◆ **Aim of the task**
Every line in the entries that holds the word "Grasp" counts toward the answer, which should be a single number.
----- Data for this task -----
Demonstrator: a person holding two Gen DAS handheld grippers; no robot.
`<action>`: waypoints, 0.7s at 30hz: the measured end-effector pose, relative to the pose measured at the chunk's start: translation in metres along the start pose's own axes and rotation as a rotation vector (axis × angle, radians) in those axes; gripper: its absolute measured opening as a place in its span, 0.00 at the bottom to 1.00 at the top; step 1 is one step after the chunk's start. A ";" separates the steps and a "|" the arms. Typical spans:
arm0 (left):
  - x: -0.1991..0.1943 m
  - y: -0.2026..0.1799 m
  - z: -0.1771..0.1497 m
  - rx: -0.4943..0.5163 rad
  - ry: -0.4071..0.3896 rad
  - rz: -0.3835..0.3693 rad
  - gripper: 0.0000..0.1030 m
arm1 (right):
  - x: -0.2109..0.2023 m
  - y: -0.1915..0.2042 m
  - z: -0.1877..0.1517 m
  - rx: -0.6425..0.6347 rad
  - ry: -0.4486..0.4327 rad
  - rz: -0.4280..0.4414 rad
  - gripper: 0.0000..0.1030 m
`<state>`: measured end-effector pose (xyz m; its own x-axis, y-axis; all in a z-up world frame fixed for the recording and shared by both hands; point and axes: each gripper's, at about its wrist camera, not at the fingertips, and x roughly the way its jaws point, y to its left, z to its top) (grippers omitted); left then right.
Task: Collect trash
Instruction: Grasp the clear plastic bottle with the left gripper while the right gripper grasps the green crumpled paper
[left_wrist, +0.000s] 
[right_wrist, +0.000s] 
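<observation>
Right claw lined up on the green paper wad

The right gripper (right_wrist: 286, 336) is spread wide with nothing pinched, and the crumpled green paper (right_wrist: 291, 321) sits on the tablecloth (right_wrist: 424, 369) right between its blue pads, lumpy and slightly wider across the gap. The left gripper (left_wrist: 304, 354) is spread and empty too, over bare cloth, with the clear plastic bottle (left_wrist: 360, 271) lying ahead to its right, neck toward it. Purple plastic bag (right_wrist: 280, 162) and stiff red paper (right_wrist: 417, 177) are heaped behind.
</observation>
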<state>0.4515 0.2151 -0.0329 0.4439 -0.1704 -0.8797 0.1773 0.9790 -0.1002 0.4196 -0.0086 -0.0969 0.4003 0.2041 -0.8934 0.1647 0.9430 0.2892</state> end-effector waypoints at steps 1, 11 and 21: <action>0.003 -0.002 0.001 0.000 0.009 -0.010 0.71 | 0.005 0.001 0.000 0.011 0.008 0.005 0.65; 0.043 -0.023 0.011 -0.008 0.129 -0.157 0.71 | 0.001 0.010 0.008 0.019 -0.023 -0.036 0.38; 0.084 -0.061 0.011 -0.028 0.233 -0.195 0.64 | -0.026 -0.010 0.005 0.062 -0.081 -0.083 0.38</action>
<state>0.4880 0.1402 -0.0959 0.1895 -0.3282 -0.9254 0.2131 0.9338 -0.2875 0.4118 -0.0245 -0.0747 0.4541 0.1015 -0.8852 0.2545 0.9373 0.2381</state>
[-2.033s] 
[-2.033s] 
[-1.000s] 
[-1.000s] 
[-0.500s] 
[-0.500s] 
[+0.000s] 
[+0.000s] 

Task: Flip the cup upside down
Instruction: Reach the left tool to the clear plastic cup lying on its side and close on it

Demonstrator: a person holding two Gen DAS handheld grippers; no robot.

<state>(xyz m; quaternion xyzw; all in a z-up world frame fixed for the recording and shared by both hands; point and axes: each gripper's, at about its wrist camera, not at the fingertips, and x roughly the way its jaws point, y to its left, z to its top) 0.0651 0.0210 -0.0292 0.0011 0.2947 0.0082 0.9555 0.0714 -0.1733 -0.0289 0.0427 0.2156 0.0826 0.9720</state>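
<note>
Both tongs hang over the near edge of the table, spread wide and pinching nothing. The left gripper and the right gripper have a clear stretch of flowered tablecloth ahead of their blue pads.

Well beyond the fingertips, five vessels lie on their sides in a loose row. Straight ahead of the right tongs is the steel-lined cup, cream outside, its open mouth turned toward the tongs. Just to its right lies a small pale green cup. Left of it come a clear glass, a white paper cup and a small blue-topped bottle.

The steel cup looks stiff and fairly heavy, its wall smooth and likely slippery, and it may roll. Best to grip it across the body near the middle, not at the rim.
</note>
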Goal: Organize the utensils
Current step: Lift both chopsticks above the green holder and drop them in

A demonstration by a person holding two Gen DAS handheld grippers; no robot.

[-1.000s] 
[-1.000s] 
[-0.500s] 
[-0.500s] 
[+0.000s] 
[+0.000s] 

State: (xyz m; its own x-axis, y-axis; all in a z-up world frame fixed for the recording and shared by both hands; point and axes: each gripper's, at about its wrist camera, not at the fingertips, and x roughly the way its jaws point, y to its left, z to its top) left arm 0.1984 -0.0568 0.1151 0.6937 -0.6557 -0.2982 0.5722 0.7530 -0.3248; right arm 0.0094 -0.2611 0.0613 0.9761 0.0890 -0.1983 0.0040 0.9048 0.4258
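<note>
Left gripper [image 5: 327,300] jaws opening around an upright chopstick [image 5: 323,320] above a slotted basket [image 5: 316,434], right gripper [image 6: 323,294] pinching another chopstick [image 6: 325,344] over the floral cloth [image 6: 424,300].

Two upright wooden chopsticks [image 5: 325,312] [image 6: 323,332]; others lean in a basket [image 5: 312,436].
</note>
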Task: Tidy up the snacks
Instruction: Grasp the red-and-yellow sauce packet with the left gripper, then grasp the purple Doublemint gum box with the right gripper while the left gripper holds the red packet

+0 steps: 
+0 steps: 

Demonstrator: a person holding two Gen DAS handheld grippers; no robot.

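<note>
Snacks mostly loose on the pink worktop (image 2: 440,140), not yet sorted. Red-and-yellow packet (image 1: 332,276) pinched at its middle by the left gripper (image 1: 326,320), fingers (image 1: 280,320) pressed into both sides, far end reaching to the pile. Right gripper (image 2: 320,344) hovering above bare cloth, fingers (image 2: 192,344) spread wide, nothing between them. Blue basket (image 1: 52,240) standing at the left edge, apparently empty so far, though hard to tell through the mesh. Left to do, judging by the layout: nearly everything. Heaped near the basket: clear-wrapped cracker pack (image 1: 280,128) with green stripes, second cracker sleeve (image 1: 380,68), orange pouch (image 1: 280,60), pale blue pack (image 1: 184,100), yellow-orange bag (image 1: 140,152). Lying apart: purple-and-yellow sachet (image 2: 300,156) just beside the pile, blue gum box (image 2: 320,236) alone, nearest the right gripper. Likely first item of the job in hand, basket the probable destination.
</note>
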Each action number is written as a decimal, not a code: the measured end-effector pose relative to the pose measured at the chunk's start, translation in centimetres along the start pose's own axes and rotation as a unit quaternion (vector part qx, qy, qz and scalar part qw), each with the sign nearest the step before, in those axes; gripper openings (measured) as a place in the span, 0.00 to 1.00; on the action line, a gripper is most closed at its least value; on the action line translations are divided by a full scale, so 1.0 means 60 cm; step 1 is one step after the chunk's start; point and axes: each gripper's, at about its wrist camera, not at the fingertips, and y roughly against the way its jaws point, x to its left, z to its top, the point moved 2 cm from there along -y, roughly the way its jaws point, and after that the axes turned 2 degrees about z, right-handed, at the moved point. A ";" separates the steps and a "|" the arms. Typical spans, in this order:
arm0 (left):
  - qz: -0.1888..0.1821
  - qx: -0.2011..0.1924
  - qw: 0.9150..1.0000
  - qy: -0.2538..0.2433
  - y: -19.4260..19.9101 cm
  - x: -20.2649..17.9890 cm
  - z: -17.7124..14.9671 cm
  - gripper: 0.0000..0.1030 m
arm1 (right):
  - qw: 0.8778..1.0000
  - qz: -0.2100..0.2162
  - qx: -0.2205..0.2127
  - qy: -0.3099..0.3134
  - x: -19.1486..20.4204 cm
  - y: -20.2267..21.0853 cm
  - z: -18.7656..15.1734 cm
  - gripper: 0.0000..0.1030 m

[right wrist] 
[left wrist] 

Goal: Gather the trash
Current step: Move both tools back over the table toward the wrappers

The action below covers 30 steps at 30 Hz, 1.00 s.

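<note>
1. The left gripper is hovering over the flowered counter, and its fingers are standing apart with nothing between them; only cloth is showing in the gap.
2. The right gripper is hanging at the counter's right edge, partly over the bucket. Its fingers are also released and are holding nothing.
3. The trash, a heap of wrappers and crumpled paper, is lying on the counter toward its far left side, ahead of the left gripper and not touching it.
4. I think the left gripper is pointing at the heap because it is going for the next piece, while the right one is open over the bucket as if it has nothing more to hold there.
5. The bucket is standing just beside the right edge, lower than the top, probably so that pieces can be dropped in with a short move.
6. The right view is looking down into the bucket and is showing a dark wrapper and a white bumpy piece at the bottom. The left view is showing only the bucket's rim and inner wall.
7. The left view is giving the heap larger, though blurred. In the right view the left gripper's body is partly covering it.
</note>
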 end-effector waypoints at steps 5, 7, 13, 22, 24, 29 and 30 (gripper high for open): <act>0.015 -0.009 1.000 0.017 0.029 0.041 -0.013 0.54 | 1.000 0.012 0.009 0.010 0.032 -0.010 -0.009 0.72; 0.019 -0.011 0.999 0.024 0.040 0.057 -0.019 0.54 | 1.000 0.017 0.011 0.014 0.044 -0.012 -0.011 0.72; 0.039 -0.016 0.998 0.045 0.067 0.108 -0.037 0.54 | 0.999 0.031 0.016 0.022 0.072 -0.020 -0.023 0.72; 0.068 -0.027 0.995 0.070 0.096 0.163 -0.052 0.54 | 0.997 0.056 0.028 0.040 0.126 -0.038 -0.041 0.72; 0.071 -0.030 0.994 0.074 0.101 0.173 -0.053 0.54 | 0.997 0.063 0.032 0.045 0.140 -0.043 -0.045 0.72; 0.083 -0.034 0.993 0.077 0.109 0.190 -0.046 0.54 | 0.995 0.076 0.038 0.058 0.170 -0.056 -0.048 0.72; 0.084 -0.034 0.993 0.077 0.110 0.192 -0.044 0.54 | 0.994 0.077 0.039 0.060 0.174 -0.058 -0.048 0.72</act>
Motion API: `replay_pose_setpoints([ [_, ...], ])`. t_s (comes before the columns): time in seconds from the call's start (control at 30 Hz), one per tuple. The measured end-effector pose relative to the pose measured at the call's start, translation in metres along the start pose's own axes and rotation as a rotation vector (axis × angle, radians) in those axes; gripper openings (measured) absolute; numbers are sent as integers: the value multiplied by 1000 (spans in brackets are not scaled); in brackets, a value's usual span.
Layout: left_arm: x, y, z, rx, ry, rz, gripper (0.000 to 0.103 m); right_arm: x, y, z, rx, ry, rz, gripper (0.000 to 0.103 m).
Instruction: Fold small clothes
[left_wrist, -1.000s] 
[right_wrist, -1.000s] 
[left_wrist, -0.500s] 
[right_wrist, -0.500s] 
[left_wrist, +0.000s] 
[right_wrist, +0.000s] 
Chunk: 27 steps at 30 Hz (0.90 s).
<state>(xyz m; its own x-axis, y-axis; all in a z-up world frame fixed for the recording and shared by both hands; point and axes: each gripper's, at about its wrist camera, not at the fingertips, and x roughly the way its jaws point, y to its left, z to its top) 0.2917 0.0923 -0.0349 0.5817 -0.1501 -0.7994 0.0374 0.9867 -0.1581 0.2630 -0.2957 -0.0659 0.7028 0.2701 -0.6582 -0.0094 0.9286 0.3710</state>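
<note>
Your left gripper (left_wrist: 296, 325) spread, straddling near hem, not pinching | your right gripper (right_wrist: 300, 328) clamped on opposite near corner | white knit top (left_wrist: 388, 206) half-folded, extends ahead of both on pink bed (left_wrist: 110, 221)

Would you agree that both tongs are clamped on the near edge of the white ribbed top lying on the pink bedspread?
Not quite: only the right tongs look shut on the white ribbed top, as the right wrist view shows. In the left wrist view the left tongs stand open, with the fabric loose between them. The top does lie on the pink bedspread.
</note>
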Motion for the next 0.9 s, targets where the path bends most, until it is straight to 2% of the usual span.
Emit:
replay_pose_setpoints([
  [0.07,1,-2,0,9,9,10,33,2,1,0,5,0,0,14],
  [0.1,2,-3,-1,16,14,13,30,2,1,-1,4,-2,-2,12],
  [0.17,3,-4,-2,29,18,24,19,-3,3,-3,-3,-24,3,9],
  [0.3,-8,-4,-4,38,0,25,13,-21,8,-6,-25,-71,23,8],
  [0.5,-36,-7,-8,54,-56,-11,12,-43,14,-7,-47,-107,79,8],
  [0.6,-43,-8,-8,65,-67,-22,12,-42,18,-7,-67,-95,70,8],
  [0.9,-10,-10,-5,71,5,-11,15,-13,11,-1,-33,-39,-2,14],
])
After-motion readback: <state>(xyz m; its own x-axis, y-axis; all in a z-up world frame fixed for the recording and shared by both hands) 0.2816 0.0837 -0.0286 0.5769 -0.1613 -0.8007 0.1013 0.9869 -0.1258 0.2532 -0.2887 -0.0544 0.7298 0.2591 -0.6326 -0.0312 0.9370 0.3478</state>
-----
◆ **Output of the task**
2